Monday, April 09, 2007

One Way Mysticism Challenges Us

Some thoughts from the Bhagavad Gita:


Foolish men talk of religion
in cheap, sentimental words,
leaning on the scriptures: "God
speaks here, and speaks here alone."

...

As unnecessary as a well is
to a village on the banks of a river,
so unnecessary are all scriptures
to someone who has seen the truth.

...

When your understanding has passed
beyond the thicket of delusions,
there is nothing you need to learn
from even the most sacred scripture.


- Mitchell, tans. From Chapter Two.



Mystics the world over have always challenged us to see for ourselves, pointing out again and again there is no substitute for experience.

Because mystics think experience is primary, they often find themselves at odds with folks who think holy scripture is primary. And sometimes, the folks who think holy scripture is primary end the dispute by burning the mystic. (That tendency to burn people at the stake is not reciprocated -- So far as I know, there is not even a single case of a mystic murdering a non-mystic to suppress what the non-mystic has to say. ) It is no longer fashionable to actually burn mystics, at least not in the West, though it is still fashionable to dismiss their claims as hallucinations or delusions.

Indeed, perhaps they are hallucinations or delusions. To paraphrase the Taoist mystic Chung Tzu, "Last night I dreamt I was a butterfly. Awaking from my dream, I now wonder if I am a human dreaming of being a butterfly or a butterfly dreaming of being a human." How are we to know which is the "dream" and which is the reality?

Perhaps psychology, neuroscience, or some other discipline can someday answer that question, but as of now, I know of no body of experimental evidence which strongly supports the notion mystics are hallucinating when they describe experiencing a sudden end to subject/object perception and all that follows from that. Besides, even if mystics are hallucinating at that moment, their hallucinations seem to bestow real benefits on them in the aftermath. For instance, they tend to become much less susceptible than most folks to being manipulated by language and symbols. The mystic challenge to "see for ourselves" might be worth taking up simply to improve our quality of life, without reference to whether mystical awareness is truer than non-mystical awareness.

3 comments:

The Geezers said...

Well, you know where I stand on this Paul: it's "normal" perception that's the hallucination, and the mystics who are seeing what is real.

And you're absolutely right in saying that this truth is readily available to anyone who wants to look with open eyes.

The other day, I had lunch with a man who was positively wallowing in misery. He said "I've decided that internal conflict is the natural human condition. and so I no longer get so worried about the fact that I'm unhappy." He said this with absolutely no sense of the inherent irony.

"Ah, I see," I said. "That explains it, then."

"Explains what?" my companion said.

"If you believe in misery, then of course you're going to find it everywhere you look."

Paul Sunstone said...

Hi Mystic!

I strongly suspect that normal awareness or consciousness is illusionary in so far as it involves an illusionary distinction between subject and object. And that illusion seems to be either absent or ameliorated during episodes of transcendental awareness.
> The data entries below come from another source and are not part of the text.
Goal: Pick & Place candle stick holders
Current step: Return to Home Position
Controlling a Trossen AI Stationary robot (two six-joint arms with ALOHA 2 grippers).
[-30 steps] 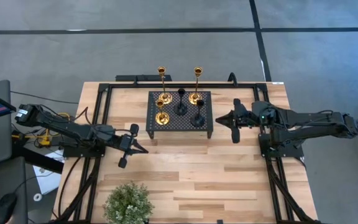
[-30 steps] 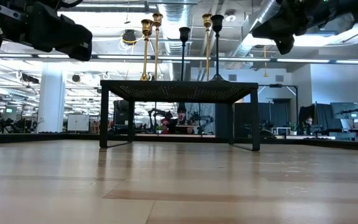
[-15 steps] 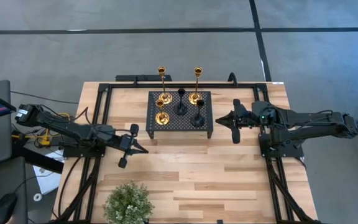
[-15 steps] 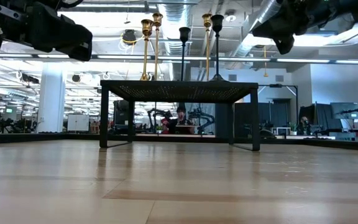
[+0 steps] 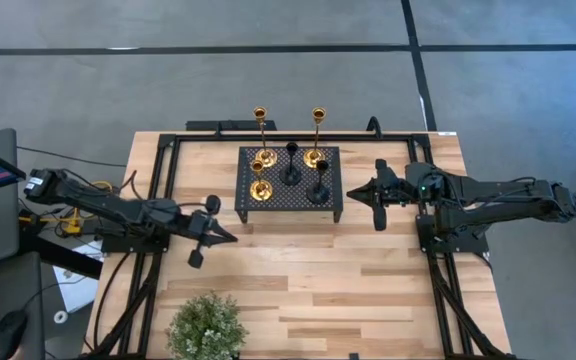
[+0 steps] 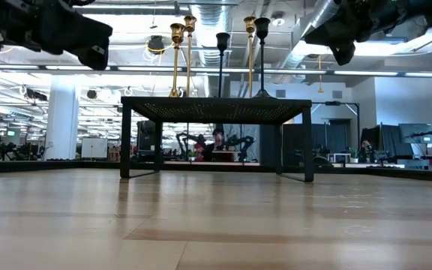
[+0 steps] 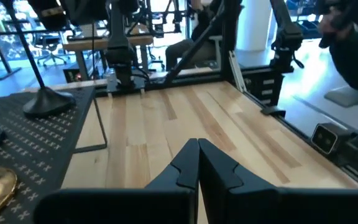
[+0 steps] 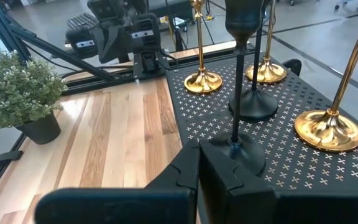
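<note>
All five candle holders (image 5: 291, 176) are on top of the black perforated stand (image 5: 288, 203). The three gold holders (image 5: 260, 189) take its left half and back edge, and the two black holders (image 5: 318, 192) stand mid to right. None is tipped, so placing looks done. The left claw (image 5: 230, 237) hovers off the stand's front-left corner, near but apart, with its fingers pressed together and nothing held. The right claw (image 5: 356, 190) is just beside the stand's right edge, also closed up empty and pointing at the stand. The plant (image 5: 206, 328) is well apart, front-left of the stand, on the wood table (image 5: 308, 285). As for handling, these look like rigid metal, fairly light, with thin stems on small round bases, so probably top-heavy and easy to knock over. The shiny gold stems are likely slippery and the matte black ones less so. Best hold is probably the stem, low, just above the base, squeezed square-on. The holders are crowded, so neighbours could get bumped.
</note>
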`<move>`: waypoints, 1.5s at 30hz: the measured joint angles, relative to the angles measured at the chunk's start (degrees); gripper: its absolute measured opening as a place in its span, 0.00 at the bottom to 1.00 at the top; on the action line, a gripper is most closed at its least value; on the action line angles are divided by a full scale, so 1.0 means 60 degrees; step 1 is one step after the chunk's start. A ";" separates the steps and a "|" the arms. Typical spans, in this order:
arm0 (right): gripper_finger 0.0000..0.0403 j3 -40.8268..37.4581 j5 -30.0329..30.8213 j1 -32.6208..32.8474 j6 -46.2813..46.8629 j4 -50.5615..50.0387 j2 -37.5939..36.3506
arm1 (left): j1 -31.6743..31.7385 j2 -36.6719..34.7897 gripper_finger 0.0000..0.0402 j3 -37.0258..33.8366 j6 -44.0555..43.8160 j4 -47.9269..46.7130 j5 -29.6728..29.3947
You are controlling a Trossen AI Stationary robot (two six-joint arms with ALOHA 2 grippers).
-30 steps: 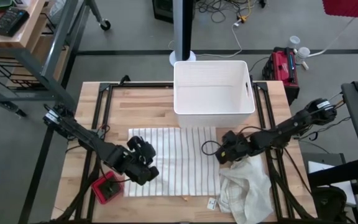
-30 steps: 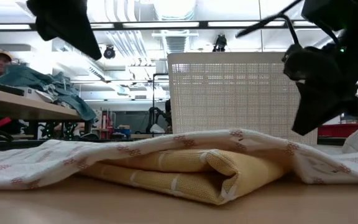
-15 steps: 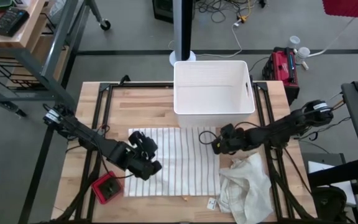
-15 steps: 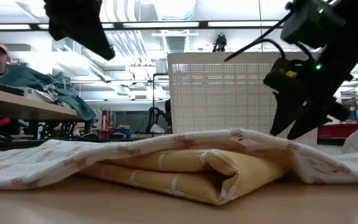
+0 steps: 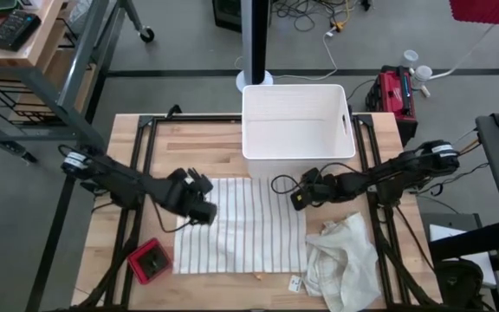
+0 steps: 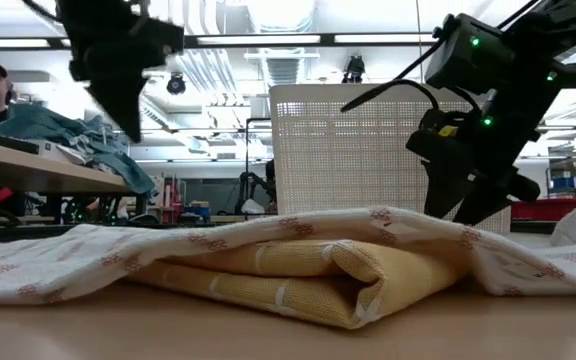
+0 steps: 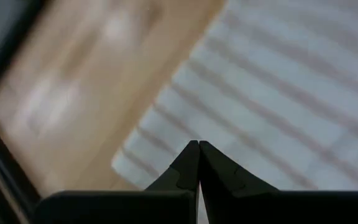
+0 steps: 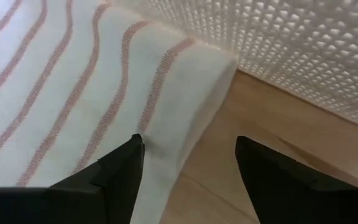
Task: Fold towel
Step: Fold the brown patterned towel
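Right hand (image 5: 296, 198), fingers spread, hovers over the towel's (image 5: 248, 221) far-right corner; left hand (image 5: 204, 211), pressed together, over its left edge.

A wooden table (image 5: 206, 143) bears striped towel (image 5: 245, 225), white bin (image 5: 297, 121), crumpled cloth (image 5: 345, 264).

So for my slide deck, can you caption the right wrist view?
Open right gripper poised over the striped towel's corner beside the white perforated bin.
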 joint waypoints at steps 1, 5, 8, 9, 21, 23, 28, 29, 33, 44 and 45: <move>0.61 0.0000 0.0003 -0.0004 -0.0005 -0.0011 0.0000 | 0.0217 -0.0005 0.00 -0.0093 0.0156 -0.0032 0.0288; 0.61 0.0000 -0.0011 -0.0004 -0.0011 0.0000 0.0000 | 0.1191 -0.0064 0.00 -0.0609 0.0264 -0.0259 0.0595; 0.61 -0.0004 -0.0029 -0.0004 -0.0067 0.0005 0.0000 | 0.2125 -0.0069 0.00 -0.0912 0.0192 -0.0225 0.1727; 0.60 -0.0004 -0.0029 -0.0004 -0.0069 0.0022 0.0000 | 0.2416 -0.0069 0.00 -0.0977 0.0270 -0.0230 0.2127; 0.59 -0.0004 -0.0191 0.0000 -0.0284 0.0202 0.0000 | 0.4968 -0.1784 0.11 -0.2522 0.2644 0.1596 0.2800; 0.59 -0.0007 -0.0211 0.0000 -0.0305 0.0208 0.0000 | 0.5255 -0.2209 0.17 -0.2997 0.2747 0.1949 0.3065; 0.60 -0.0007 -0.0208 0.0000 -0.0326 0.0226 0.0000 | 0.5715 -0.2984 0.32 -0.3983 0.2609 0.2104 0.3064; 0.60 -0.0007 -0.0208 0.0002 -0.0324 0.0233 0.0000 | 0.5727 -0.3055 0.35 -0.4161 0.2593 0.2182 0.3115; 0.60 -0.0007 -0.0200 0.0000 -0.0330 0.0298 0.0000 | 0.5719 -0.3235 0.42 -0.4822 0.2624 0.2996 0.3561; 0.59 -0.0007 -0.0204 -0.0004 -0.0515 0.0515 -0.0004 | 0.5719 -0.3177 0.43 -0.5991 0.2882 0.5578 0.3576; 0.59 -0.0007 -0.0203 -0.0004 -0.0523 0.0524 -0.0004 | 0.5719 -0.3177 0.42 -0.6035 0.2882 0.5550 0.3576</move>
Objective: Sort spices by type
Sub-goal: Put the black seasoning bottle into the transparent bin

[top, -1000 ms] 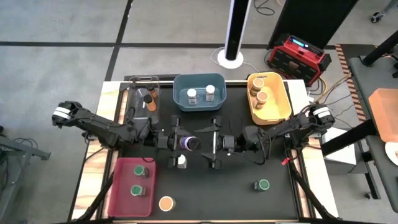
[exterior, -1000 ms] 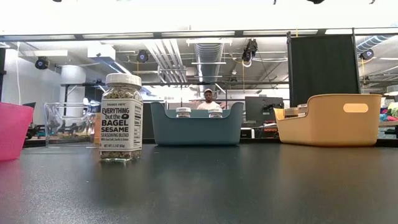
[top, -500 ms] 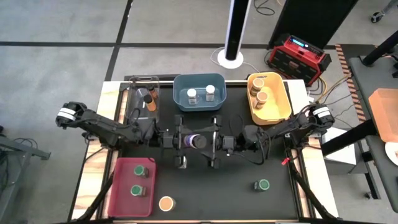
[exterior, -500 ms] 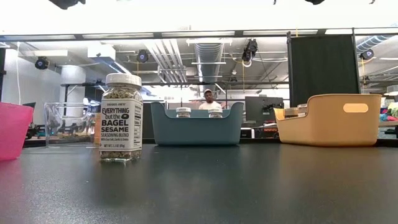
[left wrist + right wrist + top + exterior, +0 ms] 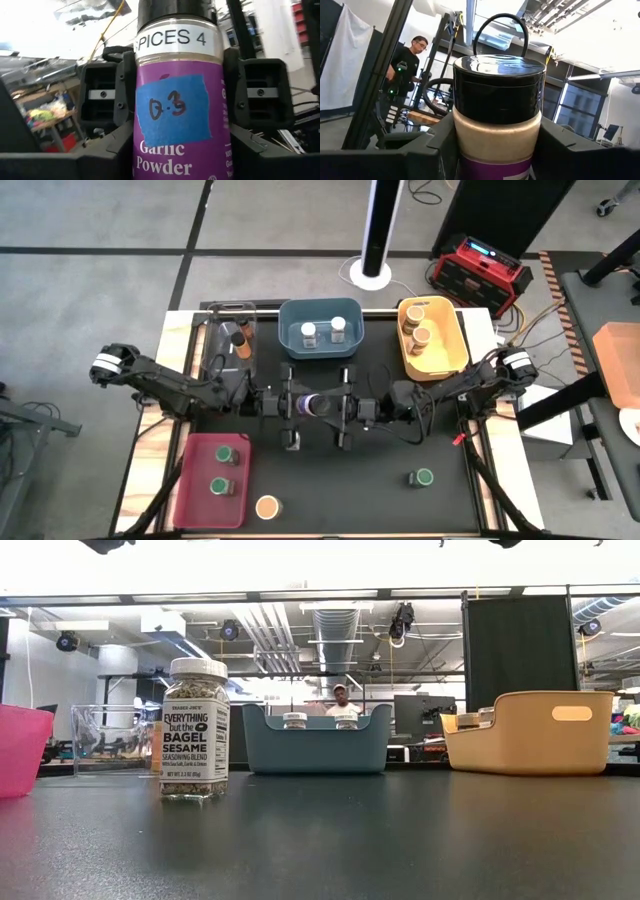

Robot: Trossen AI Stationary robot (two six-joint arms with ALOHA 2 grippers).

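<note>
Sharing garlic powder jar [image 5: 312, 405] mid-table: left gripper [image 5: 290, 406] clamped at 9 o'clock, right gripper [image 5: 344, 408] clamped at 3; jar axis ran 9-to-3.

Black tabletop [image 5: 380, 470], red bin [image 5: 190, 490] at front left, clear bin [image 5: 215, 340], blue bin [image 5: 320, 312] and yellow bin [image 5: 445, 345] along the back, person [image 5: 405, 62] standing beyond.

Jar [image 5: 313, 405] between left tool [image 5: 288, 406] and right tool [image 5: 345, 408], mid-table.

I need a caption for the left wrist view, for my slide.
Purple-labelled garlic powder jar with dark lid, held between both grippers' dark fingers.
</note>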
Furthermore, I am aware that nearly everyone who experiences such episodes of transcendental awareness experiences the feeling, sense or perception that what they are experiencing is somehow more real, more true, or at least more vivid than their experience during normal awareness.

I think we must be careful, however, in concluding that normal awareness is entirely illusionary while transcendental awareness is entirely without illusion. It could be that we are merely exchanging one set of illusions for a different set of illusions. Or, it could be we are indeed experiencing an illusionless reality during transcendental experiences. But how do we know for sure?

Whatever the case might turn out to be, it is simply a fact that many, many people who have had transcendental experiences have accrued remarkable benefits from those experiences. So, even if some kinds of illusions are involved in such experiences, it seems they have very certain benefits to them.

For instance, people who have such experiences tend to become, as Brendan puts it, "construct aware". Among other things, that liberates them to at least some extent from being robots of their culture. It also seems to free up a great deal of creativity.

Again, people who have such experiences very often report that having those experiences healed them of some psychological problem, such as a fear of death, or an inability to love.

It seems to me there is actually less doubt that transcendental experiences can be beneficial than there is about whether they involve some kind of illusion. And if they do involve some kind of illusion, it is certainly not the kind of illusion inherent in normal awareness.

Thank you for a thought provoking post!

B said...

Every investigatory discipline reveals the mystic to those with the awareness to recognize the role of their own thoughts in what they observe: physics (quantum mechanics), psychology, anthropology, philosophy, language arts, astronomy, ecology, etc. Like Herman Hesse's "Glass Bead Game," all art, science and philosophy are merely different perspectives on the same process of reality construction. Thus, mystics pop up speaking the symbolic language of different religious traditions, speaking the lingo of different scientific disciplines and creating great works of poetry, visual art and literature, all revealing the same mystic truth to those who can perceive it.